Reflection is bouncing off a barrier or interface. Refraction is bending of light's path at the interface between two media. All angles are to be measured from the normal to the surface. The incident angle and the reflected angle are equal. The refracted angle may be larger or smaller than the incident angle.


The index of refraction, n, is a ratio that compares the speed of light in a vacuum to the speed of light in another medium.
n = c/v where c = speed of light in a vacuum = 3 X 10⁸ m/s

The speed of light in all other media is less than in a vacuum. Therefore, n is always larger than one. It may be thought of as the measure of the slowness of light in a medium: the slower light travels in medium, the larger n will be for that medium. Since n divides speed by speed it has no units.

The frequency of light does not change as it enters a different medium, but its wavelength does. Since
v = fL where f = frequency and L = wavelength
then
v₁/v₂ = L₁/L₂

EXAMPLE

1.
a. What is the speed of light in water, if water's index of refraction is 1.33?
b. If the wavelength of a ray of light in a vacuum is 1 X 10-6 m, what is its wavelength in water?

ANSWER TO EXAMPLE:

1.
a. n = c/v

1.33 = (3 X 10⁸ m/s)/v

v = 2.26 X 10⁸ m/s

b. v₁/v₂ = L₁/L₂

(2.26 X 10⁸ m/s)/(3 X 10⁸ m/s) = L1/(1 X 10^-6 m)

L₁ = 7.52 X 10^-7 m

SNELL'S LAW

Snell's Law relates the index of refraction of a medium to the angle of light from the normal at the interface. Notice that it does not matter which ray is incident or refracted. (related search term: snell)
n₁sinø₁ = n₂sinø₂
Notice that to maintain the equality, as the index of refraction of a medium increases , ø must decrease. In other words, in a slower medium, the light will be refracted more closely to the normal.

EXAMPLE
2. Light traveling through air (n = 1.003) hits the surface of water (n = 1.33) with an incident angle of 30º. What is the refracted angle?

ANSWER TO EXAMPLE:

2. n₁sinø₁ = n₂sinø₂

(1.003)sin30º = (1.33)sinø₂

ø₂ = 22.2º

CRITICAL ANGLE AND TOTAL INTERNAL REFLECTION

As light travels from a slow medium to a faster medium, such as from water into air, it is refracted away from the normal. As the incident angle increases, the refracted angle increases.

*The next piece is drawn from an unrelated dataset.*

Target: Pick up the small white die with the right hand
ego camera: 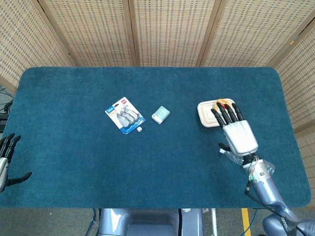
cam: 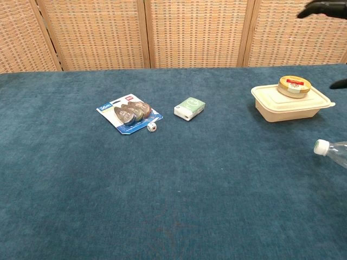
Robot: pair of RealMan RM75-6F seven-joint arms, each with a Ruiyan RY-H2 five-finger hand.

At a large enough incident angle ("critical angle"), the refracted angle is 90º and the refracted ray travels along the interface between the two media.
n_isinø_c = n_rsin90º
sinø_c = n_r/n_i

At angles larger than ø_c no light travels out of the slower medium; it is all reflected internally.

EXAMPLE:
3. What is the critical angle of light traveling from water into air?

ANSWER TO EXAMPLE:

3.

n_isinø_c = n_rsin90º

(1.33)sinø_c = (1.003)sin90º

sinø_c = (1.003)/(1.33)

ø_c = 48.9º

MIRROR EQUATION

EXAMPLE:
4. A concave mirror forms a real image at 14 cm from the mirror surface along the principal axis. If the corresponding object is at a 29 cm distance, what is the mirror's focal length?

ANSWER TO EXAMPLE:

Apply the Mirror Equation, 1/d_o + 1/d_i = 1/f

1/ 29 + 1/14 = 1/f

f = 9.4 cm

PROBLEMS:

A. Refraction or Dispersion Problems

1. A ray of light traveling through the air enters a layer of glass, then a layer of water, and then into the air again. The index of refraction of glass > the index of refraction of water > the index of refraction of air.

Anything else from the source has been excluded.